The homozygous patients for AT1R A allele showed higher pulmonary-wedged and free hepatic venous pressure on baseline. After treatment, they showed a higher decrease of HVPG (32.5% 19.2) in comparison with patients with AC/CC genotype (2.4%18.9), p < 0.01. Ten of 15 patients with AA genotype were responders, while only one of eight with AC/CC genotype (p < 0.002); genotype AA showed a positive predictive value of 66.6% and negative predictive value of 87.5%.

CONCLUSIONS:

These results suggest that there is a relationship between the AT1R A1166C polymorphisms and the therapeutic response to losartan. The genetic testing may be used as a predictive factor of this response.

INTRODUCTION

Portal hypertension is one of the main clinical complications of chronic liver diseases. Its consequences, variceal bleeding, ascites, and hepatic encephalopathy, are major causes of death and liver transplantation in patients with cirrhosis. The aim of the pharmacological treatment in portal hypertension is to achieve a sustained decrease in portal pressure since a reduction in the hepatic venous pressure gradient (HVPG) by more than 20% of baseline values or below 12 mmHg has been associated with a marked reduction in the risk of variceal bleeding or rebleeding (¹). Although propranolol is the standard therapy, these goals are achieved only in about 30% of the treated patients (²). Besides, adverse effects and contraindications to -blockers have stimulated the search of alternative pharmacological treatments.

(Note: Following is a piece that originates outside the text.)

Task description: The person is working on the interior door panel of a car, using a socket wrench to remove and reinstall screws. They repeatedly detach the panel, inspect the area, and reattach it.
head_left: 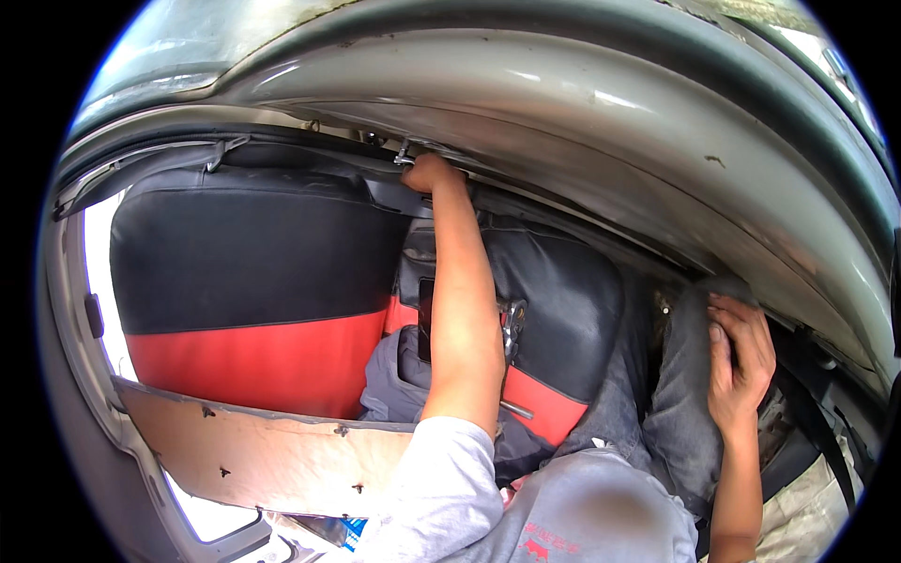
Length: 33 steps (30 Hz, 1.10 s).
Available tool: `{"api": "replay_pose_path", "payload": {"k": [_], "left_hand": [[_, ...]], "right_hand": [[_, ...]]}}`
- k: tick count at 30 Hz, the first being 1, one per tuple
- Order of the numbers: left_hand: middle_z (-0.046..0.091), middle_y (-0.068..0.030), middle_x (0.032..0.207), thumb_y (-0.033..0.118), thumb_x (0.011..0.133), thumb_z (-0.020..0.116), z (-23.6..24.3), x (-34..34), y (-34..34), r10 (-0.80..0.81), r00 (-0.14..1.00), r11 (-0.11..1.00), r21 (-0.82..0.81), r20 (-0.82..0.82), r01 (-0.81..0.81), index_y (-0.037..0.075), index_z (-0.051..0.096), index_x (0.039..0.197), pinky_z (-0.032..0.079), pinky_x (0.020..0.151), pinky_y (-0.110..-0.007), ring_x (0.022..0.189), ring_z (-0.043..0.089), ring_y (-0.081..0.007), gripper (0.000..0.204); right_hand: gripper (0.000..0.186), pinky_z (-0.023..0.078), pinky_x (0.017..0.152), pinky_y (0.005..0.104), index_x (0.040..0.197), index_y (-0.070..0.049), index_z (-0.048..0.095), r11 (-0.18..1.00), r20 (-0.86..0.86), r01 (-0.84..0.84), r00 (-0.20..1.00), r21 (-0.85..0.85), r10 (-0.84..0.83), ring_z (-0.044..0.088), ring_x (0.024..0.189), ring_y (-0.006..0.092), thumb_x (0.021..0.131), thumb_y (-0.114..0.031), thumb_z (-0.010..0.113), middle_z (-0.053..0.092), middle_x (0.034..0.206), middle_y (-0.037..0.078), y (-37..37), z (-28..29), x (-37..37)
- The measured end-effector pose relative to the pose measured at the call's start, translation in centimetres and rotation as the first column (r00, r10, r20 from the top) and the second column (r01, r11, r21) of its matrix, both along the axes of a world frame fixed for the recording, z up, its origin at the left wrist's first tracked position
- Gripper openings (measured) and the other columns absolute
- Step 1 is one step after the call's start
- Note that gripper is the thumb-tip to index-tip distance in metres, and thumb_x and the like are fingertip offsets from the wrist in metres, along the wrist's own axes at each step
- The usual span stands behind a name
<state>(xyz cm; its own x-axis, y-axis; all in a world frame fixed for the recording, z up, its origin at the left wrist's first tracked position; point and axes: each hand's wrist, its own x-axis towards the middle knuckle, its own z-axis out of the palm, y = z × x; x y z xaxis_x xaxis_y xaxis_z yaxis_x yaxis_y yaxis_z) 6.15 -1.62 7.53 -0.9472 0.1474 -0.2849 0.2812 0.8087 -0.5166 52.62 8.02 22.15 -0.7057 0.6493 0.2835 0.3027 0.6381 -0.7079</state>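
Note:
My left arm reaches up across the seats, and my left hand (434, 173) is closed around a shiny metal tool (404, 154) at the seam below the curved metal panel. Most of the tool is hidden by my fingers, so its kind is unclear. My right hand (740, 361) lies on my raised knee in grey trousers (680, 403), fingers loosely extended and holding nothing. Beneath my left forearm, another metal tool (512, 328) and a short metal rod (517, 410) lie on the black and red seat (554, 300). A dark, flat rectangular object (425, 319) shows partly beside the forearm.
The large curved metal panel (563, 103) overhangs the far side. A second black and red seat (253, 253) fills the left. A thin trim board (253, 460) with dark clips lies across its near edge. A black belt (817, 413) hangs at the right.

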Motion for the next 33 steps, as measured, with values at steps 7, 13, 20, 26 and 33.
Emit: {"api": "replay_pose_path", "payload": {"k": [7,13,20,26,33], "left_hand": [[0.065,-0.0194,0.114,0.017,0.088,0.059,-2.1,-1.6,-0.2,0.421,0.903,0.743,0.605,-0.088,-0.287,0.002,0.052,0.122,0.055,0.078,-0.043,0.108,0.065,-0.0319,0.038],[0.060,-0.0352,0.104,0.005,0.086,0.063,-4.5,-2.5,0.1,0.769,0.634,-0.034,0.995,0.083,-0.089,-0.010,0.023,0.128,0.055,0.078,-0.047,0.103,0.064,-0.0411,0.060],[0.063,-0.0143,0.120,0.009,0.093,0.049,3.3,-4.0,-1.3,0.249,0.665,-0.808,0.530,0.704,-0.258,0.000,0.059,0.118,0.050,0.076,-0.055,0.095,0.065,-0.0356,0.028],[0.063,-0.0144,0.110,0.003,0.091,0.051,2.0,-4.4,-2.0,0.139,0.661,-0.842,0.440,0.737,-0.313,-0.008,0.057,0.117,0.054,0.069,-0.044,0.086,0.065,-0.0285,0.029],[0.063,-0.0252,0.110,0.005,0.092,0.054,-5.5,-2.1,-2.3,0.487,0.872,-0.128,0.992,0.059,0.005,-0.008,0.044,0.127,0.050,0.080,-0.045,0.096,0.063,-0.0367,0.038]], "right_hand": [[0.010,0.050,0.083,0.0388,0.092,0.005,0.064,1.000,0.016,-0.004,1.000,-0.018,0.004,0.064,0.091,0.0324,0.083,0.006,0.061,0.068,0.099,0.017,-0.1,0.1,-0.1],[0.010,0.050,0.084,0.0394,0.092,0.005,0.064,0.999,0.030,-0.032,0.999,-0.028,0.033,0.064,0.093,0.0324,0.083,0.005,0.060,0.068,0.100,0.017,-0.2,0.1,-0.6],[0.009,0.049,0.083,0.0400,0.092,0.004,0.063,0.997,0.018,-0.064,0.998,-0.032,0.065,0.063,0.092,0.0330,0.085,0.003,0.059,0.067,0.102,0.017,0.0,-0.5,-1.0],[0.010,0.049,0.083,0.0403,0.094,0.004,0.063,0.998,0.050,-0.062,0.997,-0.034,0.064,0.063,0.092,0.0331,0.085,0.003,0.059,0.067,0.103,0.016,0.1,-0.4,-1.3],[0.010,0.049,0.083,0.0401,0.093,0.004,0.064,0.997,0.075,-0.055,0.995,-0.051,0.059,0.063,0.093,0.0326,0.085,0.003,0.059,0.067,0.103,0.016,0.0,-0.6,-1.2]]}}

The effects of the renin-angiotensin-system (RAS) blockade at different levels have been studied during the last two decades since it has been shown that angiotensin II (AngII) may play a central role in the pathogenesis of portal hypertension. AngII stimulates stellate cell contraction by angiotensin II type 1 receptor (AT1R), a G-protein-coupled receptor expressed by many cells, therefore, worsening portal hypertension by increasing hepatic sinusoidal resistance (³). Moreover, AngII levels are elevated in cirrhosis (³). These data support the rationale for treating portal hypertension with AT1R blockers. In 1999, Schneider et al. found that the administration of 25 mg per day of losartan, a nonpeptide AT1R antagonist, caused an important decrease in portal pressure of patients with portal hypertension, without significant arterial hypotension (⁴). Recently, two randomized controlled trials have shown that losartan had equal or greater effect in lowering portal pressure than propranolol, without serious adverse effects (^5,6). These studies also pointed out that a significant proportion of the patients remained unresponsive, suggesting the existence of individual factors underlying the different pharmacological efficacy of the angiotensin II antagonism in patients with portal hypertension.

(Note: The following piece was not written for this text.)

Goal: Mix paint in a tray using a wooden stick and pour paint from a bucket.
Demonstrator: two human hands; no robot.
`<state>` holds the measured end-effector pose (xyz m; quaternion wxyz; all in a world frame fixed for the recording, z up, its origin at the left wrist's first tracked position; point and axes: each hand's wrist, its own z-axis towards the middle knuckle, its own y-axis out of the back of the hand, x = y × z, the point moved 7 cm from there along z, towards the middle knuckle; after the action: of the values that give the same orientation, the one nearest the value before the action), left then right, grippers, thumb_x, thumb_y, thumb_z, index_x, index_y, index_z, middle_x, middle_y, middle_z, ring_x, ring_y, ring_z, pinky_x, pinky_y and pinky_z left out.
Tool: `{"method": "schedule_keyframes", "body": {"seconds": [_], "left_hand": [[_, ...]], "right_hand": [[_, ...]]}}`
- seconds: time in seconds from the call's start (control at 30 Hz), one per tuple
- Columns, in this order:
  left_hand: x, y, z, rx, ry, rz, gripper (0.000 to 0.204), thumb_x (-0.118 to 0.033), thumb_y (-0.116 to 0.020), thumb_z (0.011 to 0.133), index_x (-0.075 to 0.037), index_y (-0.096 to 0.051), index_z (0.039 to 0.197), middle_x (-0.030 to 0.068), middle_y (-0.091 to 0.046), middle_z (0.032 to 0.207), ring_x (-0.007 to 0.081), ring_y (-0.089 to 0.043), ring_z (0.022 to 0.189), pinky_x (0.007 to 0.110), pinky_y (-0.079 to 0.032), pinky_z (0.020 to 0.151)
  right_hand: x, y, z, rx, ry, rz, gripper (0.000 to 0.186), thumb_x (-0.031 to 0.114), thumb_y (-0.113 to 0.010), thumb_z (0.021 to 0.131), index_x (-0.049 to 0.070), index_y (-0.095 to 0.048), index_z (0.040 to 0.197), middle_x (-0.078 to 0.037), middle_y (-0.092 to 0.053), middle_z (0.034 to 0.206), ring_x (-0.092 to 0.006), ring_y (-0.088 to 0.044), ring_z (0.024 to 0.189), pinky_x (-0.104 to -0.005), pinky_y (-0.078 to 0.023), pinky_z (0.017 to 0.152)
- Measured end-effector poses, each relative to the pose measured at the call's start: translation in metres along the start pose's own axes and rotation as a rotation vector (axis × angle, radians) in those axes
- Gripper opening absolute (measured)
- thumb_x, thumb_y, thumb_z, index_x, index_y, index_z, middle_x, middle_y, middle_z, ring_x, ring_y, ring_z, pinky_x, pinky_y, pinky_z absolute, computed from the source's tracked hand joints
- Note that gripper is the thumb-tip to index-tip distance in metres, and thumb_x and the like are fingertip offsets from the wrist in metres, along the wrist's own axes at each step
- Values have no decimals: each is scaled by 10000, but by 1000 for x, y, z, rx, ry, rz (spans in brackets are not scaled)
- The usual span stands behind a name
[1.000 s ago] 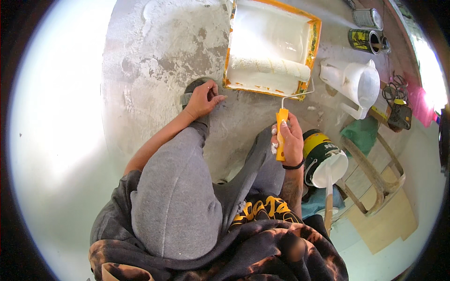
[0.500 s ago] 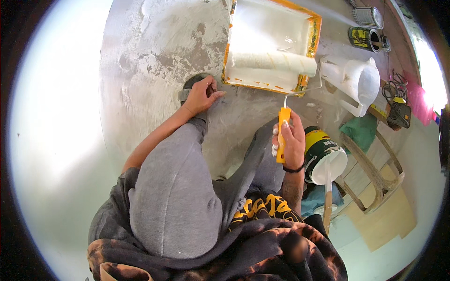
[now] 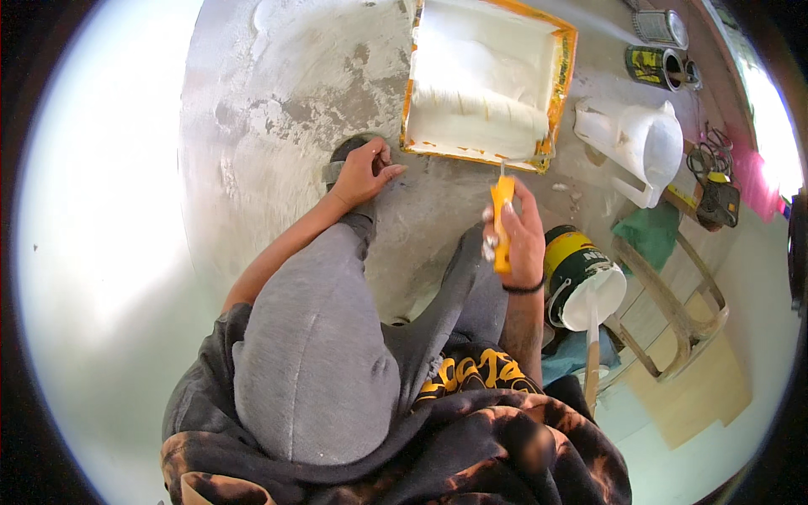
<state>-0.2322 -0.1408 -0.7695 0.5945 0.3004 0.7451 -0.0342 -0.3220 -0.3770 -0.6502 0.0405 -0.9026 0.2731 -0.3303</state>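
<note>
My right hand (image 3: 525, 240), with white paint smears on its fingers, is wrapped round the yellow handle of a paint roller (image 3: 502, 220). The white, paint-coated roller sleeve (image 3: 481, 111) lies inside a tray of white paint (image 3: 566, 71), close to the tray's near wall. That tray has a paint-stained orange and yellow rim. Over my left lower leg hangs my left hand (image 3: 360, 175), loosely curled, thumb apart from the fingers and nothing visible between them. Beneath it a dark shoe (image 3: 347, 150) shows in part.
Right of the tray lies a white plastic jug (image 3: 635, 147). A dark green and yellow paint bucket (image 3: 572, 263) stands beside my right wrist, with a paint-covered stick (image 3: 592, 337) leaning in it. Cans (image 3: 648, 67), a green cloth (image 3: 648, 227) and a wooden frame (image 3: 673, 324) are farther right.
My right hand has moved slightly up and left with the roller handle. The roller sleeve has shifted left and sits lower among the paint in the tray. My left hand has barely moved.
</note>
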Motion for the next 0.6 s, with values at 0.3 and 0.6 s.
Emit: {"method": "schedule_keyframes", "body": {"seconds": [0.3,0.6], "left_hand": [[13,-4,0,-16,-21,-7,392,-290,-768,803,-41,-466,801,74,-481,613,166,-476,552,301,-415,533],[0,-11,5,1,-84,60,400,-308,-771,793,-40,-475,802,90,-506,630,190,-493,563,309,-433,552]], "right_hand": [[31,-6,9,-11,11,-119,451,143,-504,965,147,-365,1394,-71,-583,857,-104,-524,547,-247,-453,417],[18,14,29,34,60,-119,441,180,-499,980,109,-361,1393,-94,-594,891,-84,-510,540,-227,-451,421]]}}
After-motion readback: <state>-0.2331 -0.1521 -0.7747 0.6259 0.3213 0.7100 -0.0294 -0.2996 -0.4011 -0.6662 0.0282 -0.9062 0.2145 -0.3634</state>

Polymorphisms of the genes encoding the components of the renin-angiotensin system have attracted a great deal of attention as genetic markers for various cardiovascular diseases. The angiotensin-converting enzyme (ACE) gene was mapped to human chromosome 17q23, and an insertion/deletion (I/D) polymorphism resulting from the presence/absence of a 287 base pair (bp) fragment in the 16th intron has been identified (⁷). The ACE genotype with two deletion alleles (DD genotype) was reported to have association with high serum ACE activity and also with several cardiovascular diseases (⁸).

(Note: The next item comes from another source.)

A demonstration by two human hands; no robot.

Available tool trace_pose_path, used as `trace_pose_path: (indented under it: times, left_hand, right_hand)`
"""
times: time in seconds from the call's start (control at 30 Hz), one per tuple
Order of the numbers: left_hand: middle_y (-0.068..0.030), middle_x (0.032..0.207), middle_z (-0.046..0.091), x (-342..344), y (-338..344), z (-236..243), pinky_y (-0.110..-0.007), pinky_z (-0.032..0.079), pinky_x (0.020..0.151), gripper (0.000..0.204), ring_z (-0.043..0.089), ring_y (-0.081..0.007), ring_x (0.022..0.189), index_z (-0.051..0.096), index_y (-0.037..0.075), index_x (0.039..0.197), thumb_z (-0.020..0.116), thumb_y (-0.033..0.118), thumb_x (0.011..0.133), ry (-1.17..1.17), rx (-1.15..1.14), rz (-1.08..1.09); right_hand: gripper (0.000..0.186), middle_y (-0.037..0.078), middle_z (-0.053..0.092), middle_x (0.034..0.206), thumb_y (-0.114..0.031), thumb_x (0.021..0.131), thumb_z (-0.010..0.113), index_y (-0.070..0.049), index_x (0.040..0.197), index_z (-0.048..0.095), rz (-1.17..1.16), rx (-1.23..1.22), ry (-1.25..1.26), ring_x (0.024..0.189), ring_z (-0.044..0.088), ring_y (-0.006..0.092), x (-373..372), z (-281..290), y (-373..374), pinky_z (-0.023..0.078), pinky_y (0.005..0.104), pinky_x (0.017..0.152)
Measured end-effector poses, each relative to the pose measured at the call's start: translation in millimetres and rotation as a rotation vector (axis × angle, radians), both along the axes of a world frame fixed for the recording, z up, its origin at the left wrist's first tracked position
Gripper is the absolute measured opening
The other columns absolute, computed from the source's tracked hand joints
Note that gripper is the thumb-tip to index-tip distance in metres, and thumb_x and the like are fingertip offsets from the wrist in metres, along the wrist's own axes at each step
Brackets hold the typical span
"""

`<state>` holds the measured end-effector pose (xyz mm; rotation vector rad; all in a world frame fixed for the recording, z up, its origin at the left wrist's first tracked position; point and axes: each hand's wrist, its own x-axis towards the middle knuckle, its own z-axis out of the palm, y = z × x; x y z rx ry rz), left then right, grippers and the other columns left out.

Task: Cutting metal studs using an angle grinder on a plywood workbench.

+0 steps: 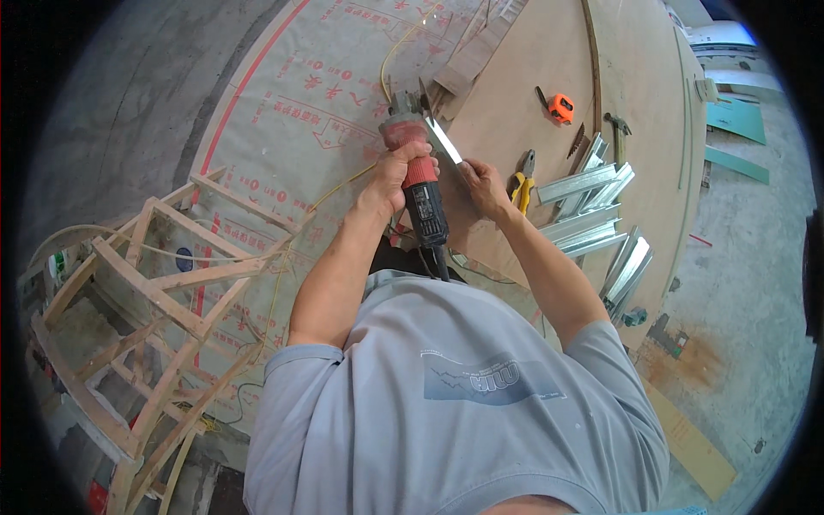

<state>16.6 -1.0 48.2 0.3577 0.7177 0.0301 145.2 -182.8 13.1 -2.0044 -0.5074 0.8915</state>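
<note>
Gripping left hand (395, 178): wrapped around the red section of a long red-and-black angle grinder (421, 180); some of its fingers are hidden behind the tool.
Angle grinder: in front of the torso, grey metal head pointing away, black handle toward the body; a thin disc shows nearly edge-on at its head, too narrow to make out well.
Right hand (486, 189): closed on the near end of a narrow, shiny silver metal strip (443, 140); the thumb and fingers cover that end.
Strip: slanting from the right hand toward the grinder's head; whether its far end touches the disc is hard to tell.
Pale brown wooden board (506, 107): to the right; the near part is covered by the right forearm.
Tools on the board: yellow-and-black pliers (522, 182) just beside the right hand, an orange tape measure (561, 108) farther away, and a steel-headed hammer (619, 127), its handle's lower end behind silver metal channels (577, 184).
Channels: overlapping in loose groups, some partly hidden by the right forearm.
Pale floor sheet with red print (275, 146): left of the grinder, crossed by a thin yellow cord (348, 180).
Light wooden slatted frame (180, 279): lower left, bent by the lens, dark around its outer edge.
Grey T-shirt (481, 339): filling the bottom centre, cut off below.
</note>
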Motion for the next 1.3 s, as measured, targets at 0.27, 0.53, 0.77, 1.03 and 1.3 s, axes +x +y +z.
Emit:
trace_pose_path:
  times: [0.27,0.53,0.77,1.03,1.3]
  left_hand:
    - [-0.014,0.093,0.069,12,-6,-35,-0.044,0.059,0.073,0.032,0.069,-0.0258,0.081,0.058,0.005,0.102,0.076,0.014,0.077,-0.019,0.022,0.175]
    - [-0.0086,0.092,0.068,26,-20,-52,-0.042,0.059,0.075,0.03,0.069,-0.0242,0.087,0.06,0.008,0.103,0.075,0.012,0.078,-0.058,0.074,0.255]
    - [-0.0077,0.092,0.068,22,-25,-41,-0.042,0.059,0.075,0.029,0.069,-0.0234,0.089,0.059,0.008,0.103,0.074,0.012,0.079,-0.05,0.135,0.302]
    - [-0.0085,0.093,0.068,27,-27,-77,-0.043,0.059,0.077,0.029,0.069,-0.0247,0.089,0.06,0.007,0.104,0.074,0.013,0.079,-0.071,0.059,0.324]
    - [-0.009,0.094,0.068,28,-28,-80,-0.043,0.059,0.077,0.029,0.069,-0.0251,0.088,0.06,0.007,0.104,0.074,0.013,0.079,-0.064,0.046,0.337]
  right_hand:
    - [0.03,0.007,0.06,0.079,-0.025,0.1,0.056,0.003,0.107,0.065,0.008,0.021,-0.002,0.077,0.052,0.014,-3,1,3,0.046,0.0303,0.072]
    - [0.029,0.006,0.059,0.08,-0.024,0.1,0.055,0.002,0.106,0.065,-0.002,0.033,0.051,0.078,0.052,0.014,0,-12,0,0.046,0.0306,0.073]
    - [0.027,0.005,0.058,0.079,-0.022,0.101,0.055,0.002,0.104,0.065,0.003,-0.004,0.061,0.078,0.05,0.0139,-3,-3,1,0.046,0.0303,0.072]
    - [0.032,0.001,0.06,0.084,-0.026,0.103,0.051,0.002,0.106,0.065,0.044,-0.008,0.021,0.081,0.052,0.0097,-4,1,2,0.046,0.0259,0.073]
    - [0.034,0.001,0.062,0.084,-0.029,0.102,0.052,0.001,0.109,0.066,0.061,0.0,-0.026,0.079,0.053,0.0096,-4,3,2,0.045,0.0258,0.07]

Recent studies have suggested a direct correlation between angiotensinogen AGT and blood pressure (⁹). The AGT gene was mapped to chromosome 1q42–43 and bears a polymorphism at codon 235 in exon 2, constituting the thymine-cytosine transition at nucleotide 704, which results in a methionine to threonine substitution at amino acid 235 (M235T) (¹⁰). The T/T genotype of AGT gene codon 235 has been found to be associated with a higher plasma AGT concentration in several conditions (^11,12). Another polymorphism in the same exon of the AGT gene occurs at codon 174. This molecular variant of AGT also constitutes the cytosine–thymine transition at nucleotide 521, which causes a sense mutation from threonine to methionine at amino acid 174 (T174M). The M allele of AGT codon 174 has also been reported to be associated with essential hypertension (¹⁰).

Because of its physiological role, the AT1R gene is a candidate gene for hypertension. Bonnardeaux et al. (¹³) have screened exon 5 and the 3' untranslated region (UTR) for mutations in 50 hypertensive subjects and identified several frequent polymorphisms. One of these, an A/C transition at nucleotide position 1166 in the 3' UTR, was found to be associated with hypertension. Since this initial study, conflicting results have been obtained concerning the association of the AT1R 1166 A/C polymorphism with hypertension (^14,15) or with preeclampsia (¹⁶).

In the present study, we hypothesized that RAS polymorphisms, particularly the A1166C polymorphism of the AT1R gene, may explain the heterogeneous response to angiotensin II inhibition in portal hypertension, and consequently, we studied whether there was a relationship between RAS component gene polymorphisms and the hemodynamic response to losartan in cirrhotic patients with portal hypertension.

To investigate whether different losartan pharmacokinetic profiles may explain the interindividual variation in drug efficacy we measured plasma losartan levels. Since losartan is metabolized by the hepatic cytochrome p450 complex, CYP2C9 (¹⁷), we also investigated the contribution of the polymorphisms at the CYP2C9 gene to the therapeutic response.

METHODS

For testing this hypothesis, we performed a longitudinal study that involved 23 consecutive patients with cirrhosis and esophageal varices between September 2003 and March 2004.

Patients were selected from among those who had been referred as outpatients to the Liver Unit of the Hospital for the evaluation of portal hypertension. The inclusion criteria were the presence of cirrhosis, endoscopically proven esophageal varices, and permeability of portal vein (assessed by Doppler duplex ultrasound).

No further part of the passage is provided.